Objekt des Monats März 2023
Die Welt der Formen
Im Kontext seiner Forschungen zur messenden Farblehre entwickelte Wilhelm Ostwald seit 1914 eine – nach seiner Auffassung naturwissenschaftlich-gesetzliche – Farbenharmonie. Aus dieser ging wiederum eine inhaltliche Erweiterung seiner Harmonie-Gesetze hervor, die Publikation „Welt der Formen“. Wie Ostwald feststellte, „[…] sah ich mich genötigt, das neue Gebiet der Formenlehre zu betreten und in den Grundlagen zu bearbeiten, weil das vertiefte Studium der Farbharmonik mit Notwendigkeit Klarheit über diese Fragen forderte.“ (W. O. Die Harmonie der Formen, Leipzig, Unesma Verlag, 1922, S. V).
Neben der oben zitierten Buchpublikation mit den theoretischen Grundlagen der „allgemeinen Lehre von den gesetzlichen Formen“ veröffentlichte Ostwald ab 1922 die kleinformatige Mappenfolge „Die Welt der Formen. Entwicklung und Ordnung der gesetzlich schönen Gebilde“ (ca. 12,5 × 17 cm), die wohl auf sechs Mappen angelegt war, jedoch wohl nur bis zur vierten erschien. Jede Mappe enthält dabei ein Textheft mit umfangreichen Erläuterungen zu Ostwalds Formenharmonien sowie zu den konkreten, in der Mappe versammelten Beispielblättern. Ostwald ging bei seinen Überlegungen davon aus, dass sich schöne Formen – insbesondere bei der Gestaltung von Flächen – aus geometrisch gleichartiger bzw. gesetzlicher Teilung ergeben, wobei insbesondere regelmäßige Drei-, Vier- und Sechsecke eine Ebene restlos ausfüllen und somit harmonische Muster bilden. Zugespitzt brachte Ostwald dies in der Formel „Gesetzlichkeit = Harmonie“ zum Ausdruck, die er von Goethe adaptiert hatte.
Diesem Grundsatz verlieh Ostwald in der Mappenfolge mit zahlreichen Beispielen geometrisch konstruierter Flächenteilungen Nachdruck. In Mappe 1 widmete er sich dem Dreieck als Grundmuster. Dabei ging er zunächst von einem Einzeldreieck aus, das nur über seine drei Seiten und Eckpunkte verfügt und dadurch lediglich ein gleichförmiges Netz ergibt. Durch die Erweiterung dieses Dreiecks zu größeren, aus 4, 9, 16 und schließlich 25 gleichförmigen Teildreiecken bestehenden Elementen mit entsprechend mehreren Knotenpunkten der Dreiecksspitzen, ergeben sich in Ostwalds Formenwelt ungezählte Möglichkeiten, regelmäßig angeordnete Figuren in diese Strukturen einzutragen.

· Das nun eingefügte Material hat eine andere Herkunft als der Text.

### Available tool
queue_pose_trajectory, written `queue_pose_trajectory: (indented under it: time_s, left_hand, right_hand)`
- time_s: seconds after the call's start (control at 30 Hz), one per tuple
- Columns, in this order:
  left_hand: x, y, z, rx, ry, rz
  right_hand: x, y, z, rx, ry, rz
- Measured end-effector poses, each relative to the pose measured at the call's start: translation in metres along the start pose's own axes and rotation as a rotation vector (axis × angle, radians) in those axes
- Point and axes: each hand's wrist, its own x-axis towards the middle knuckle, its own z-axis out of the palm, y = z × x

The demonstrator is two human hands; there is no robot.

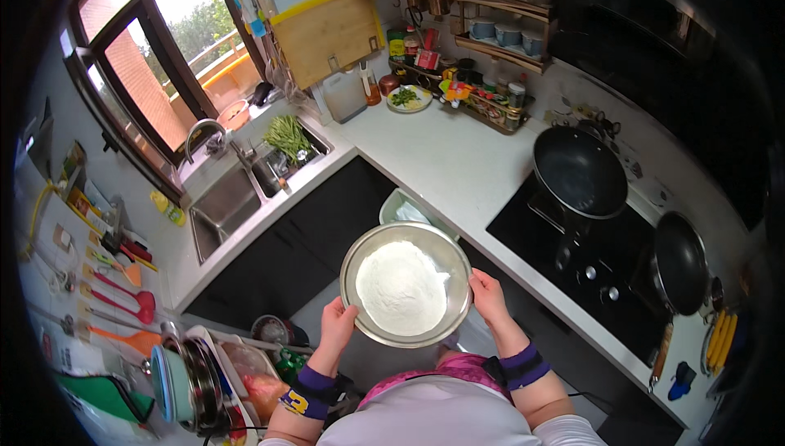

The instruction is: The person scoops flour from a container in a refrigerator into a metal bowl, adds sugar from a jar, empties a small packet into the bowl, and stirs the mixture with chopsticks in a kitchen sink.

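A round stainless steel mixing bowl (457,289) is held up in front of my body, above the floor. White flour-like powder (402,289) lies heaped inside it, leaving bare metal along the right side. My left hand (338,322) grips the bowl's lower left rim, thumb on top. On the opposite side, my right hand (488,294) grips the right rim. The fingers under the bowl are mostly hidden. Purple wristbands are on both wrists.
A bin (392,207) stands behind the bowl, against the cabinets. On the right are a cooktop (552,250), a wok (579,170) and a second pan (679,262). Left is a sink (227,207) with green vegetables (287,138). A plate of chopped greens (408,99) sits in the corner.
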Motion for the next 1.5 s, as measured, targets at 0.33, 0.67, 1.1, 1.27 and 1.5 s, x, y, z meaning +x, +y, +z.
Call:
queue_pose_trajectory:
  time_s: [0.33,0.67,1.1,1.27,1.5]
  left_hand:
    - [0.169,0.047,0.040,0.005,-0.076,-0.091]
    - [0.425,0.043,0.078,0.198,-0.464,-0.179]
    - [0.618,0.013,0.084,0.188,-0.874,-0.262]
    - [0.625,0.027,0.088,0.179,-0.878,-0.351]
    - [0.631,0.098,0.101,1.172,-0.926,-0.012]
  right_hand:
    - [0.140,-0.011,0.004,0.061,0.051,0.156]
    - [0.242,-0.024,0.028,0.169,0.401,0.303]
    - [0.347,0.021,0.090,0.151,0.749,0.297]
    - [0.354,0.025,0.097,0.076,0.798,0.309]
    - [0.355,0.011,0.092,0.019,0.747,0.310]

Durch Spiegelung bzw. Drehung lassen sich diese zu einem nahtlosen, praktisch unbegrenzten Netz erweitern.
Wie in seinen Werken üblich, führte Ostwald spezifische Begrifflichkeiten ein, die dem allgemeinen Sprachgebrauch entlehnt sind, von ihm aber eine ganz spezifische Bestimmung zugesprochen bekommen: „Die jedem Muster beigefügten Namen, auf deren Wahl ich große Mühen verwendet habe, betrachte man nicht als Spielerei. Das Bedürfnis, die vorhandene reiche Formenwelt gedanklich zu beherrschen, habe ich nach ihrer Herstellung nicht anders befriedigen können, als durch eine solche Kennzeichnung.“ (W. O. Die Welt der Formen. 1. Mappe, Leipzig Unesma Verlag 1922, S. 19) Zu diesen Namen gehören beispielsweise „Das Netz“, „Der Dreisechs“, „Der Sechsstern“ oder „Der überschobene Dreispitz“ sowie zahlreiche weitere. Ostwald versuchte damit, seinem Theoriewerk eine allgemeine Zugänglichkeit für die Anwendung in Handwerk und Gewerbe zu ermöglichen. Wenngleich seine vier Mappen mit insgesamt 240 veröffentlichten Musterblättern eine faszinierende Welt geometrisch konstruierter Vorlagen zeigen und einen reichen Formenschatz anbieten, blieben sie am Ende doch ein weitgehend theoretisches Konstrukt. Obwohl, oder gerade weil es im frühen 20. Jahrhundert eine breit aufgestellte und vertiefte Ausbildung in vielen handwerklich-gestalterischen Berufen wie Dekorationsmaler oder Textilgestalter gab, fand seine, von einem naturwissenschaftlich begründetem Ordnungsstreben ausgehende, allerdings von Vielen als einschränkend empfundene Harmonielehre letztlich keinen fruchtbaren Boden.